- Problem to solve -
The expected answer is the set of lines in the data below between the line holding "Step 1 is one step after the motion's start" and the line holding "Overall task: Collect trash", inclusive, written out exactly.

- Supplied entries -
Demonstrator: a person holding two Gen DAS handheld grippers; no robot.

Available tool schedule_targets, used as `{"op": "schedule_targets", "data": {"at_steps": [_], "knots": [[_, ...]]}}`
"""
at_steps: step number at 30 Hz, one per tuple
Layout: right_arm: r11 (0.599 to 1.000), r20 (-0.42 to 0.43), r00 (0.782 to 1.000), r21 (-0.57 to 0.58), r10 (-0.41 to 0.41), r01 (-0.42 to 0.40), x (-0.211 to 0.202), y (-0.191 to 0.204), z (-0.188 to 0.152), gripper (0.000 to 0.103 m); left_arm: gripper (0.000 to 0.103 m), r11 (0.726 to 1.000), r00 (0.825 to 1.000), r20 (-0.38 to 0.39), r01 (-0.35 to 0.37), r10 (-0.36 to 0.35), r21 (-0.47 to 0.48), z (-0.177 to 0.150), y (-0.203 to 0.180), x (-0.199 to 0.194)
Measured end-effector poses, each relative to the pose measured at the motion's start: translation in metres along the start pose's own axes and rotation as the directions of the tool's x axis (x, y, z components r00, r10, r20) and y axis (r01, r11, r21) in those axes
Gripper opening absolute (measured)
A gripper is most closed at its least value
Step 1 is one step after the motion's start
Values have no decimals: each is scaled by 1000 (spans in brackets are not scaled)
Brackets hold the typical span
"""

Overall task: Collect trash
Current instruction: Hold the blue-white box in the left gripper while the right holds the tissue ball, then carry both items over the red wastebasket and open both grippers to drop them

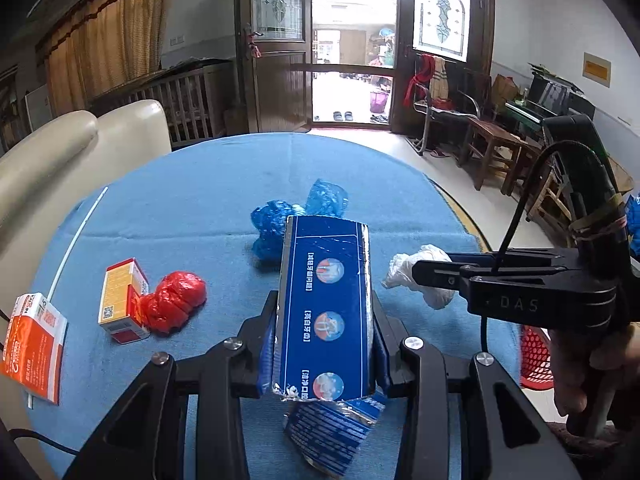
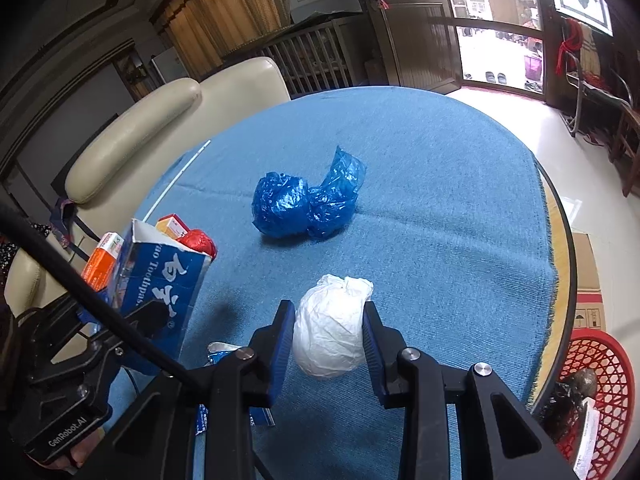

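My left gripper (image 1: 325, 322) is shut on a blue toothpaste box (image 1: 326, 308), held above the blue tablecloth (image 1: 200, 184); the same box (image 2: 160, 284) shows at the left of the right wrist view. My right gripper (image 2: 330, 334) is shut on a crumpled white bag (image 2: 330, 332), which also appears in the left wrist view as a white wad (image 1: 420, 272) at the tip of the right gripper (image 1: 416, 270). A crumpled blue plastic bag (image 2: 304, 200) lies mid-table. A red crumpled bag (image 1: 174, 300) and an orange-and-white carton (image 1: 122, 300) lie left of it.
An orange box (image 1: 34, 346) lies at the table's left edge, near a thin white stick (image 1: 78, 236). A red mesh basket (image 2: 596, 392) with trash stands on the floor to the right, by a cardboard box (image 2: 588, 284). A cream sofa (image 2: 168, 120) is behind the table.
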State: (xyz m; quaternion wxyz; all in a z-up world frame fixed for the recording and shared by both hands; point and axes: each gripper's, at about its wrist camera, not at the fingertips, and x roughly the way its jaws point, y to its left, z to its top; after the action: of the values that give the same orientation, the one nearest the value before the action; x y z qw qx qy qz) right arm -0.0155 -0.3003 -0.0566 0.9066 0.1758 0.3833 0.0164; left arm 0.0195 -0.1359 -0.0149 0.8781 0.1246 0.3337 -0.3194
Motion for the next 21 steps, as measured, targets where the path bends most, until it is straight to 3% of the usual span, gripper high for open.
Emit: {"op": "schedule_targets", "data": {"at_steps": [6,17,21], "knots": [[999,49,999,29,13,-15,-25,-18,-6,36,41,997,996,-36,78,-78,2,5,-25,-1],[989,133,991,148,-4,-16,-72,-84,-27,36,41,990,992,-124,38,-21,136,18,-93,21],[976,147,989,217,-24,-8,-86,-117,-40,36,41,978,988,-154,62,-31,200,18,-126,33]]}}
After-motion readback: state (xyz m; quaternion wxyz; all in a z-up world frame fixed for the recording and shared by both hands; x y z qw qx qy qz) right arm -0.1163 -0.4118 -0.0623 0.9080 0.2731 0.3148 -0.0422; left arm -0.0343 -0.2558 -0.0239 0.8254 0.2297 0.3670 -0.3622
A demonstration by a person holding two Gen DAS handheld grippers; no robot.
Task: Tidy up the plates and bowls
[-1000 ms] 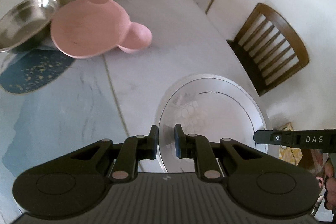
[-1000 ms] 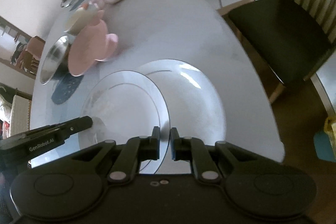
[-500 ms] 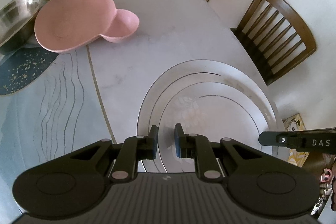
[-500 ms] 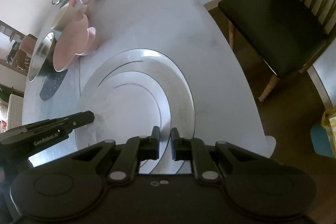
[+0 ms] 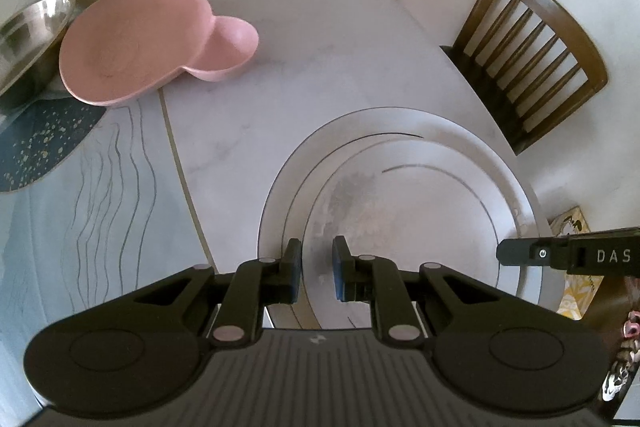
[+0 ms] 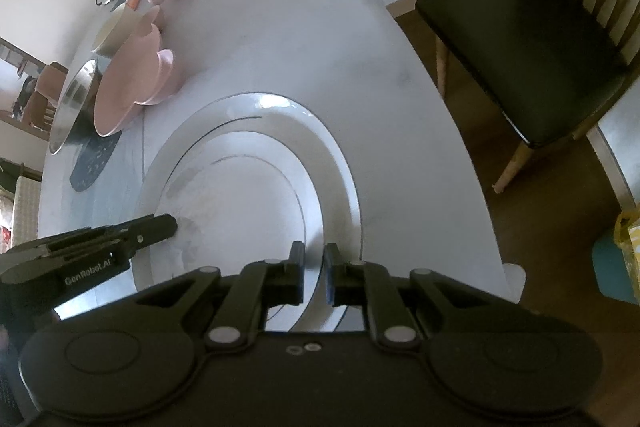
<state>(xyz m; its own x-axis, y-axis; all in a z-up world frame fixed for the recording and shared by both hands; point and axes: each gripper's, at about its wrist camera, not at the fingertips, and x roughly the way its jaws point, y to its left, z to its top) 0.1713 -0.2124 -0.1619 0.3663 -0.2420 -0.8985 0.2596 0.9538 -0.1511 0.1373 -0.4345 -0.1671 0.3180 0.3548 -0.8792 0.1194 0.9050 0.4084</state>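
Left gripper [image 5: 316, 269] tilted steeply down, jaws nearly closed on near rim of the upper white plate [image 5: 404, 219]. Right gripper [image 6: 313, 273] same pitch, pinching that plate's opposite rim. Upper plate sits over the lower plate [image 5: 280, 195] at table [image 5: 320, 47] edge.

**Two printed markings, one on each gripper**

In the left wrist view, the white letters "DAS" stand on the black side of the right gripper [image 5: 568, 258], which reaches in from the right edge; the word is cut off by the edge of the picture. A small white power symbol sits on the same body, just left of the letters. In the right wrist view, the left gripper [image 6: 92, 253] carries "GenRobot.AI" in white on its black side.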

- Answer box -
Step 1 is one step after the motion's start
Values have no decimals: each is scaled by 1000 (spans in brackets are not scaled)
Brackets hold the typical span
"""

Overall task: Collect trash

This output has come to an end.